Return, without pictures, the lines from the start of the data through the one that contains "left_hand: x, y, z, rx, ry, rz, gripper".

__DATA SHOWN__

━━━━

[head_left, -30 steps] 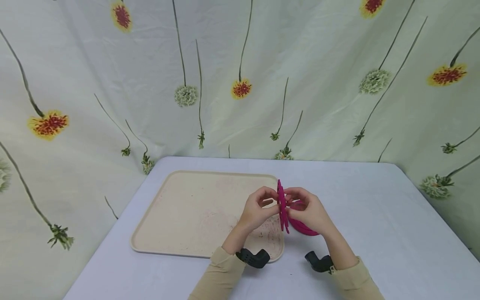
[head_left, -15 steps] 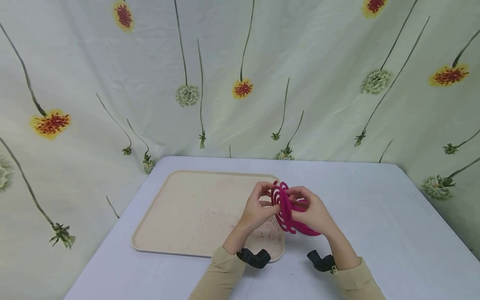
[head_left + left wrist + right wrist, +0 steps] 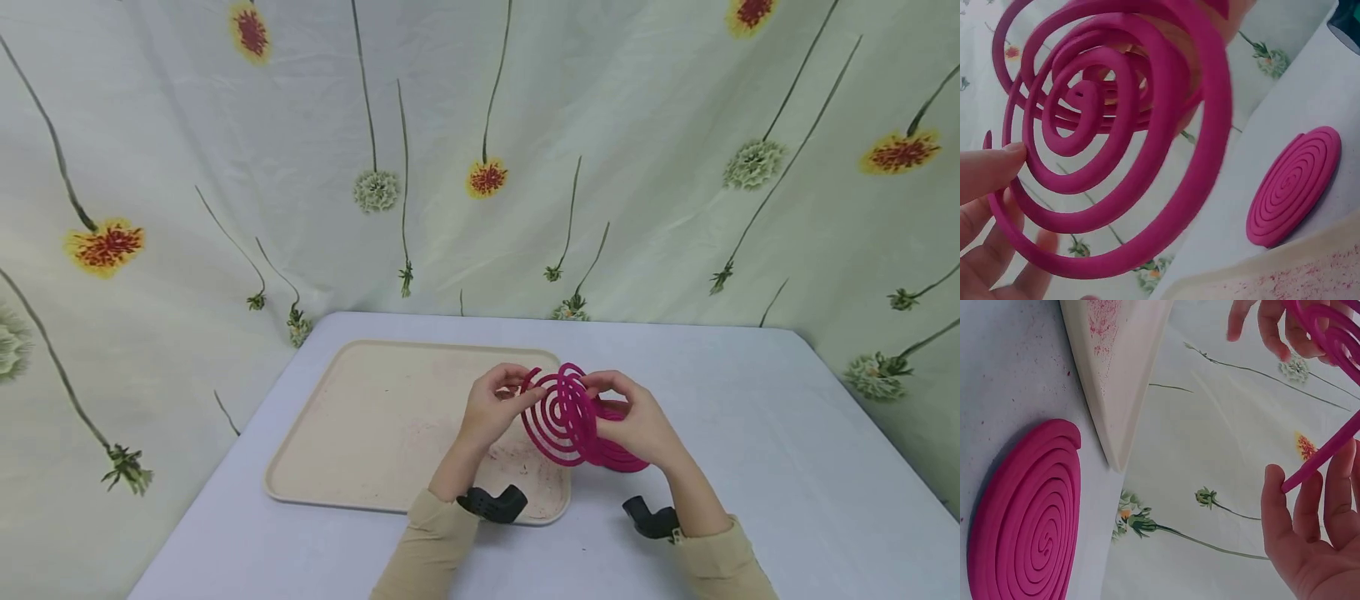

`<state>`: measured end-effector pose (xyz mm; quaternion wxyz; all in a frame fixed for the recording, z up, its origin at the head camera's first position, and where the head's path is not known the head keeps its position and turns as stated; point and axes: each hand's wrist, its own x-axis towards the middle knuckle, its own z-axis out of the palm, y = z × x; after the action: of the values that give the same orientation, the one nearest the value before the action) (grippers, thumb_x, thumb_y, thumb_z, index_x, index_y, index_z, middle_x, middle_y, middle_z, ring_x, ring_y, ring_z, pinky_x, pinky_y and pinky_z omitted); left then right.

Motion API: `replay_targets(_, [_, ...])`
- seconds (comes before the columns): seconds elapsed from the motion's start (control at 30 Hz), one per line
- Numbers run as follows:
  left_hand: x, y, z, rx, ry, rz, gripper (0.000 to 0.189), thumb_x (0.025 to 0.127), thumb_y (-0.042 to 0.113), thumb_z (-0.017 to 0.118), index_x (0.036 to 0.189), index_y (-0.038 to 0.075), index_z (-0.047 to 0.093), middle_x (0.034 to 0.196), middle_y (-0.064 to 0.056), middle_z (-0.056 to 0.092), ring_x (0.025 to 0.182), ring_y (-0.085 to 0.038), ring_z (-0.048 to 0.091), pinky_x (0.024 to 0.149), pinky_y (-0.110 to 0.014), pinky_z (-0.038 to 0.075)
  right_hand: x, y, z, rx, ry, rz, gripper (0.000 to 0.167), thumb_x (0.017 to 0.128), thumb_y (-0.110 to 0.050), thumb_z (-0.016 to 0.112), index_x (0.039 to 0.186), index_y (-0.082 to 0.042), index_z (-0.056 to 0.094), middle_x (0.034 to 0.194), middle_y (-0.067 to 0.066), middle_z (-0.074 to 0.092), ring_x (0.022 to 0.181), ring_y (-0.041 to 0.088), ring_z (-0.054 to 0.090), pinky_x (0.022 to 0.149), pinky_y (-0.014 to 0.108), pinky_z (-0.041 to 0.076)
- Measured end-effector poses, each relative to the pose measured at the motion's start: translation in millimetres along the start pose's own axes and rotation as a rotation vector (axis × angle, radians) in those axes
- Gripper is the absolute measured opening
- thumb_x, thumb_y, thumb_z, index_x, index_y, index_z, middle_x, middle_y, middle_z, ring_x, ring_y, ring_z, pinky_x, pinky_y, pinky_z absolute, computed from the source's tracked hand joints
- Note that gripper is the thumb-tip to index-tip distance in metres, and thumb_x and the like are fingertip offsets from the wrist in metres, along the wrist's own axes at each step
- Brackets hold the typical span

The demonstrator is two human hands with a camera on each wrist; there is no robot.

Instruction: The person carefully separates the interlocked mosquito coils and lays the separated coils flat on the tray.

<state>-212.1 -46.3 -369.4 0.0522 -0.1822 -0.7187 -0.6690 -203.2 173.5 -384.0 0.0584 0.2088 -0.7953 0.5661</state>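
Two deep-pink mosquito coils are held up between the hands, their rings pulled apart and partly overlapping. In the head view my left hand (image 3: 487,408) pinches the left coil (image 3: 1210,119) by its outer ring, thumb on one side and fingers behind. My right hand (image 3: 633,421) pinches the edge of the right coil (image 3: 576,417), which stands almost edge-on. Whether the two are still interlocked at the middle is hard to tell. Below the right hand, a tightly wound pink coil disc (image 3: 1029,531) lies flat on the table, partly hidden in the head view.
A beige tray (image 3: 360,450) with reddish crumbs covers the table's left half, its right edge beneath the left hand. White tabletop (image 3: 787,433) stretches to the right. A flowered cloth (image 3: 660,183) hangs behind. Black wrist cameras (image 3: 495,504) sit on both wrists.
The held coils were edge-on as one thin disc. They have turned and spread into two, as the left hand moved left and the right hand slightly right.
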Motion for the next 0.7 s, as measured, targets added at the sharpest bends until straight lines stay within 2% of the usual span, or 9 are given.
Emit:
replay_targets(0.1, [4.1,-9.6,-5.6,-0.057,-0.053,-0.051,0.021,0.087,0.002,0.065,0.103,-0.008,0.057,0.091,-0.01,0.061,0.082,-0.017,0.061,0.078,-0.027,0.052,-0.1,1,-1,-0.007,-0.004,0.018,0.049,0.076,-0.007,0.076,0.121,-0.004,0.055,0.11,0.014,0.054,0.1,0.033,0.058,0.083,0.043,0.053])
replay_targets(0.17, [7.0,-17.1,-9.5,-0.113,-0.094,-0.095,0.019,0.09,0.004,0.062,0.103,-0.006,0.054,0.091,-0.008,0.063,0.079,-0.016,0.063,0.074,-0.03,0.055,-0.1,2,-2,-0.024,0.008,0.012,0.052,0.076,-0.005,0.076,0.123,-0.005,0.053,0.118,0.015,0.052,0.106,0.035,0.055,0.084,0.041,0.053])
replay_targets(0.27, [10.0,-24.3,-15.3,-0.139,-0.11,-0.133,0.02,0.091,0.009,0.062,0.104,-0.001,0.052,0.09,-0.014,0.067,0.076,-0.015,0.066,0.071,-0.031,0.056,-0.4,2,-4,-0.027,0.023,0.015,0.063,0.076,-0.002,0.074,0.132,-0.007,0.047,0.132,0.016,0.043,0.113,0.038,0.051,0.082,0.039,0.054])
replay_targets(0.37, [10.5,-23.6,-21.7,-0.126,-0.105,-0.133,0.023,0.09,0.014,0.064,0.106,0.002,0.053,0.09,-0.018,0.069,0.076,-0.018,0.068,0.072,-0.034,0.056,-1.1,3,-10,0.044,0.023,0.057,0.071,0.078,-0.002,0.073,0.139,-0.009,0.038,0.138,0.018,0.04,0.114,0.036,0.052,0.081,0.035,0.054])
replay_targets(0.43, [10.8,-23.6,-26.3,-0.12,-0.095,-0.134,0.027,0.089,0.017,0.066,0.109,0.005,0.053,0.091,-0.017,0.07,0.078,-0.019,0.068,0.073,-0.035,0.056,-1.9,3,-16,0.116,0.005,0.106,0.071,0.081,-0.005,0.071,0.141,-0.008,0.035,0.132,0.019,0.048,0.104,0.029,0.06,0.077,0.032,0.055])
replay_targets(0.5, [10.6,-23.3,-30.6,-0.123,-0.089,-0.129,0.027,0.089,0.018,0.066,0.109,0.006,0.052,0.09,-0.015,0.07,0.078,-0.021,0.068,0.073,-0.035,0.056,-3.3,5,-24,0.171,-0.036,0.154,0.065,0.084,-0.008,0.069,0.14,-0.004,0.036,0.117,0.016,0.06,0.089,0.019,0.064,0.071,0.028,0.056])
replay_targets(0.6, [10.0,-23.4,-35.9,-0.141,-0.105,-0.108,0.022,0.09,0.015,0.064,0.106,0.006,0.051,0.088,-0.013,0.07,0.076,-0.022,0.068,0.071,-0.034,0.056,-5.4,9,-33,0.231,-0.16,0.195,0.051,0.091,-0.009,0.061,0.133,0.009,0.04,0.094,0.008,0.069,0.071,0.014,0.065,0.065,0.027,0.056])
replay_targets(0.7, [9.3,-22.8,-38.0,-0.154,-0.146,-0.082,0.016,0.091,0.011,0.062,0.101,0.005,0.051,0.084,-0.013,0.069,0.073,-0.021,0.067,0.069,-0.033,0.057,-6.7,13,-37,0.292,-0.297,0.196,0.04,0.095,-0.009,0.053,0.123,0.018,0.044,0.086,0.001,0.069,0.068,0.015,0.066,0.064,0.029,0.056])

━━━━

__SOLUTION TO THIS TASK__
[head_left, -30 steps] 
[head_left, -15 steps] 
[head_left + left wrist + right wrist, +0 steps] 

`<state>`: measured end-effector pose (xyz mm; quaternion wxyz; all in a frame fixed for the recording, z up, its origin at the head camera's first position, and where the head's path is not known the head keeps its position and turns as stated; point and axes: each hand's wrist, its own x-axis towards the middle knuckle, its own z-axis out of the palm, y = z × x; after the action: of the values that give the same orientation, the one nearest the value before the action) (grippers, thumb_x, thumb_y, thumb_z, index_x, index_y, index_z, middle_x, middle_y, middle_z, ring_x, ring_y, ring_z, pinky_x, pinky_y and pinky_z omitted); left then right.

Motion API: `replay_targets(_, [_, ...])`
- seconds (comes before the columns): seconds elapsed from the motion's start (control at 30 Hz), one per line
- Numbers run as follows:
  left_hand: x, y, z, rx, ry, rz, gripper (0.000 to 0.189), thumb_x (0.025 to 0.127), thumb_y (-0.042 to 0.113), thumb_z (-0.017 to 0.118), index_x (0.036 to 0.189), index_y (-0.038 to 0.075), index_z (-0.047 to 0.093), middle_x (0.034 to 0.196), middle_y (-0.064 to 0.056), middle_z (-0.056 to 0.092), ring_x (0.025 to 0.182), ring_y (-0.085 to 0.038), ring_z (-0.048 to 0.091), pinky_x (0.024 to 0.149), pinky_y (-0.110 to 0.014), pinky_z (-0.038 to 0.075)

Nothing further is needed for the answer.